Movement Therapy: Small Amounts of Exercise Can Boost Mood in Adults with ADHD
Published June 23, 2016 “Think of exercise as medication,” says John Ratey, M.D., an expert on the positive effects of physical activity on the ADHD brain – referring, of course, to exercise’s longstanding reputation as an effective non-medical treatment for managing challenging ADHD symptoms like distractibility and forgetfulness. Now, a new study finds that just […]
Published June 23, 2016
“Think of exercise as medication,” says John Ratey, M.D., an expert on the positive effects of physical activity on the ADHD brain – referring, of course, to exercise’s longstanding reputation as an effective non-medical treatment for managing challenging ADHD symptoms like distractibility and forgetfulness.
Now, a new study finds that just a small amount of exercise can go even further than previously thought: working out at a moderate intensity for as little as 20 minutes could help boost mood, motivation, and concentration in adults with ADHD.
The study, published in the June 2016 issue of Medicine & Science in Sports & Exercise, looked at 32 otherwise healthy male subjects between the ages of 18 and 33. After working out on a stationary bicycle for 20 minutes, the subjects completed a brief task requiring focus, while researchers measured their leg activity (a sign of restlessness) and questioned them on their mood, motivation, and energy levels. The following day, the patients completed the same task after sitting quietly for 20 minutes, to serve as a control.
When they tackled the task after exercising, the men demonstrated significantly more energy, less fatigue, and more motivation than they had on their sedentary day. This suggested to the researchers that even a short burst of moderate exercise – regardless of the subject’s previous track record with physical activity – can create a physiological change in the brain that can boost performance on tasks that are normally hindered by ADHD symptoms.

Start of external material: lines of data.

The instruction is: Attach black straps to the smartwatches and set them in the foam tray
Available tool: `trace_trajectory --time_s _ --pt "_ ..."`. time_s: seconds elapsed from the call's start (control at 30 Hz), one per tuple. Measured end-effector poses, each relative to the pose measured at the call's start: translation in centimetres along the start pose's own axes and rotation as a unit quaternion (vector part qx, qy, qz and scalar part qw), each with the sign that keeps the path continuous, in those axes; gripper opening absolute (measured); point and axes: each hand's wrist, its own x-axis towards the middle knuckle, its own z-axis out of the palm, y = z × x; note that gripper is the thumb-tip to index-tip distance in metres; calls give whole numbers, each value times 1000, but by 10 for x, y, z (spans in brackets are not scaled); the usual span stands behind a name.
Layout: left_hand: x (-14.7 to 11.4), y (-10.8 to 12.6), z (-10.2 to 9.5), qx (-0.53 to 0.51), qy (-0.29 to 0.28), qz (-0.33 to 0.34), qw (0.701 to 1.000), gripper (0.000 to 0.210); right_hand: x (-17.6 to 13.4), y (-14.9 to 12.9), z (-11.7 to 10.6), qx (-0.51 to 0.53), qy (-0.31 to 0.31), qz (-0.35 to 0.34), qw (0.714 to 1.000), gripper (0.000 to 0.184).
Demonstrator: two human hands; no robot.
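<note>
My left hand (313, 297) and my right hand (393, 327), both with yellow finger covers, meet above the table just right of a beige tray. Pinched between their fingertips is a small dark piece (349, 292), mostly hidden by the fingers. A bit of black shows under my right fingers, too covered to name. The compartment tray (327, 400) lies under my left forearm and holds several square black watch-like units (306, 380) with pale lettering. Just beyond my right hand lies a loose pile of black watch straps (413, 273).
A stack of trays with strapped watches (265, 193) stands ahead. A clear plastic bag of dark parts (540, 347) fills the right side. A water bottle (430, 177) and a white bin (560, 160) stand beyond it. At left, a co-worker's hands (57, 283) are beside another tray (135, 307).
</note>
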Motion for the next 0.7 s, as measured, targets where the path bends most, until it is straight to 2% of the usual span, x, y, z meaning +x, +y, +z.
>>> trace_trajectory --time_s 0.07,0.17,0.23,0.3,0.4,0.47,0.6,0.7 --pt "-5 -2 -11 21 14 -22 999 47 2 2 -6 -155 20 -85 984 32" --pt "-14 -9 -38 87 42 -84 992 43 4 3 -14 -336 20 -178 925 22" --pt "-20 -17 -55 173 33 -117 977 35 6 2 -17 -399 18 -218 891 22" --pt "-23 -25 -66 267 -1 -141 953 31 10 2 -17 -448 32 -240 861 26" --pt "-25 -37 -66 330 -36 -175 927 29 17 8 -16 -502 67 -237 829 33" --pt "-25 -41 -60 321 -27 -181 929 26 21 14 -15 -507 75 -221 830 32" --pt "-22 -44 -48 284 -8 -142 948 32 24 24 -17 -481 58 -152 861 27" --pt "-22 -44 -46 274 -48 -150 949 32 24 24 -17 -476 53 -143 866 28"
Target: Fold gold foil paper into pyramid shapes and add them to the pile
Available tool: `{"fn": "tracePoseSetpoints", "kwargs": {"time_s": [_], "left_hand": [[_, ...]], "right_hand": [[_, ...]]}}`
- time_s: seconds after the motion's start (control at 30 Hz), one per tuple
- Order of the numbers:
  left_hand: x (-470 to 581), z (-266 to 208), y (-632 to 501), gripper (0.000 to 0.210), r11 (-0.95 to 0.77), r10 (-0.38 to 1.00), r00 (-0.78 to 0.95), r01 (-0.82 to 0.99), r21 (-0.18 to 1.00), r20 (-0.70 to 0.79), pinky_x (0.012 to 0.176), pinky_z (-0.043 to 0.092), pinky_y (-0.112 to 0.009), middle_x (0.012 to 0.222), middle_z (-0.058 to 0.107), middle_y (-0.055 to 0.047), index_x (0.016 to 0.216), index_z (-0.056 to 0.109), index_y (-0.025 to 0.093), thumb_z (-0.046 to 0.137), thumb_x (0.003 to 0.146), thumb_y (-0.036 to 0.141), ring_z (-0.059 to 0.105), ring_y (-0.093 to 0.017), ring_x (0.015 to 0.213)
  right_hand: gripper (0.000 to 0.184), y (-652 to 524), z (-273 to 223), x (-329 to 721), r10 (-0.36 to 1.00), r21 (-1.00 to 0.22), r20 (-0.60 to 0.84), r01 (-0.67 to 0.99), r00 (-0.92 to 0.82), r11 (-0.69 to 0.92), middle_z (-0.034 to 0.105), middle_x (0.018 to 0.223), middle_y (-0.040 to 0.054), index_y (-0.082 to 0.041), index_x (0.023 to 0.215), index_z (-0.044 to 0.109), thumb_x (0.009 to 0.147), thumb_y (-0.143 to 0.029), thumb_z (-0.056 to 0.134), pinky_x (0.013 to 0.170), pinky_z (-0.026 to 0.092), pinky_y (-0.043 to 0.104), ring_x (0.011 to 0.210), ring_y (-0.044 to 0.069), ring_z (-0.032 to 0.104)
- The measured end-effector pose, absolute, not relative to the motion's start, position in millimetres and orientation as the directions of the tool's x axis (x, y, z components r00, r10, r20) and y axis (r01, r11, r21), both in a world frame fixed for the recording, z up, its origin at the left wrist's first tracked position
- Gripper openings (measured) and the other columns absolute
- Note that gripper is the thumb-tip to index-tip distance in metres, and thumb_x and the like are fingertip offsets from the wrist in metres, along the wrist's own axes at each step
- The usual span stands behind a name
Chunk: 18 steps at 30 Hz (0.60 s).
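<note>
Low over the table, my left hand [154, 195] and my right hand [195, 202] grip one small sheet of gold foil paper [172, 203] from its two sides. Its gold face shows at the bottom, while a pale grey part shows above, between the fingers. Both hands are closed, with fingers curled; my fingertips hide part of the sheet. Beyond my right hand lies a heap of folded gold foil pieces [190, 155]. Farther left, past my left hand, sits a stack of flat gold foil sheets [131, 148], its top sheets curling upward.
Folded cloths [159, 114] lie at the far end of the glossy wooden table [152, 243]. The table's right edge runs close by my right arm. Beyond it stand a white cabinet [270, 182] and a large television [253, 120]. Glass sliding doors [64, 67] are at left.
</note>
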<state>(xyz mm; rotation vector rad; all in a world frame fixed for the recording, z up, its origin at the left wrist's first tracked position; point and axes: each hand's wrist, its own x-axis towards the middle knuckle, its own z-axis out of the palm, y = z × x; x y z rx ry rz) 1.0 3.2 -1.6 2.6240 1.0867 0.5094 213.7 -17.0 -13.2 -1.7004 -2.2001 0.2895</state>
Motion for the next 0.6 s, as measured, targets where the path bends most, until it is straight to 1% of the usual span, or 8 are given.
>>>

Intriguingly, the men’s actual score on the task stayed relatively level, regardless of whether or not they exercised before completing it. But on the day they rode the bike, they simply felt better about completing the task, suggesting that the real power of exercise may lie in its ability to change your outlook and perspective.
“The reduced feelings of confusion and increased motivation to perform a cognitive task suggest that other types of acute exercise also may benefit cognitive performance,” said Kathryn Fitz, a doctoral student who co-authored the study. Further research would likely need to expand the types of exercise that subjects completed, to see if the results were even stronger with a more engaging workout. “We speculate that a different mode or duration or intensity of exercise, other than a boring cycle ride in a sterile lab, may show larger cognitive effects for those suffering from ADHD symptoms,” said Fitz.